MarketMinder’s View: With the Biden administration pushing to raise corporate taxes from 21% to 28% (or 25%, which some Democratic senators are arguing for), mitigating tax avoidance is key to making revenue projections tied to this come close to true. Hence, Treasury Secretary Janet Yellen’s call Monday for a redoubled effort in creating a global minimum corporate tax rate, an effort years in the making involving over 100 nations. The idea is that, “The U.S. has long had more stringent tax rules on its companies than other countries do, but business groups warn that a significant disparity could lead to U.S. companies getting taken over by foreign competitors. Such tax rate gaps could also reanimate inversions, transactions in which U.S. companies take foreign addresses, often through mergers. The U.S. tax-rate cuts and Obama-era regulations made them less attractive.” A global minimum tax rate would make them even less attractive, in proponents’ view.
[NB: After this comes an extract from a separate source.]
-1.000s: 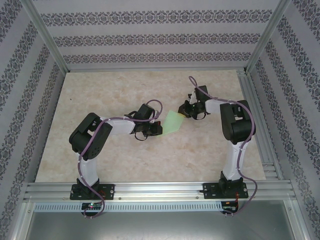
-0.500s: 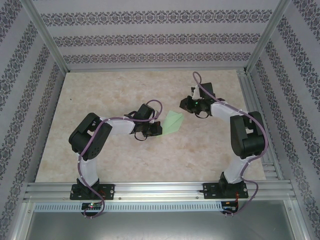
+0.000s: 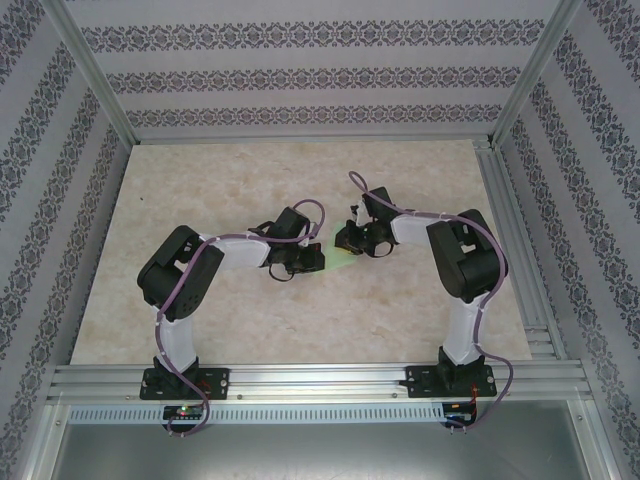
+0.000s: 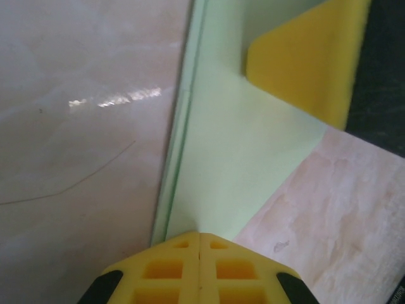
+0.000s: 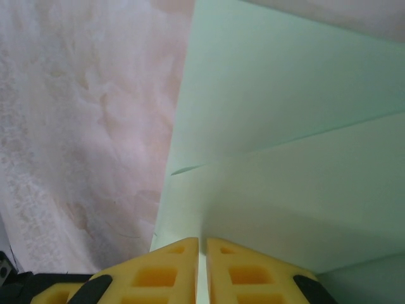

But there are two major, practical problems here. One: America’s corporate tax hike faces gridlock in Congress, making its future uncertain. Two: Getting 100 nations to agree on almost anything is going to be tough. Heck, the EU has been trying to get 27 closely aligned nations to agree to “harmonize” tax policy for years, but Luxembourg, Ireland and others keep thumbing their noses at them. Ponder that while you consider the volatility in America’s tax code: Recently, it has shifted with administrations. So if you are a foreign nation looking to ink a deal, what assurance do you have the next American administration won’t radically change course?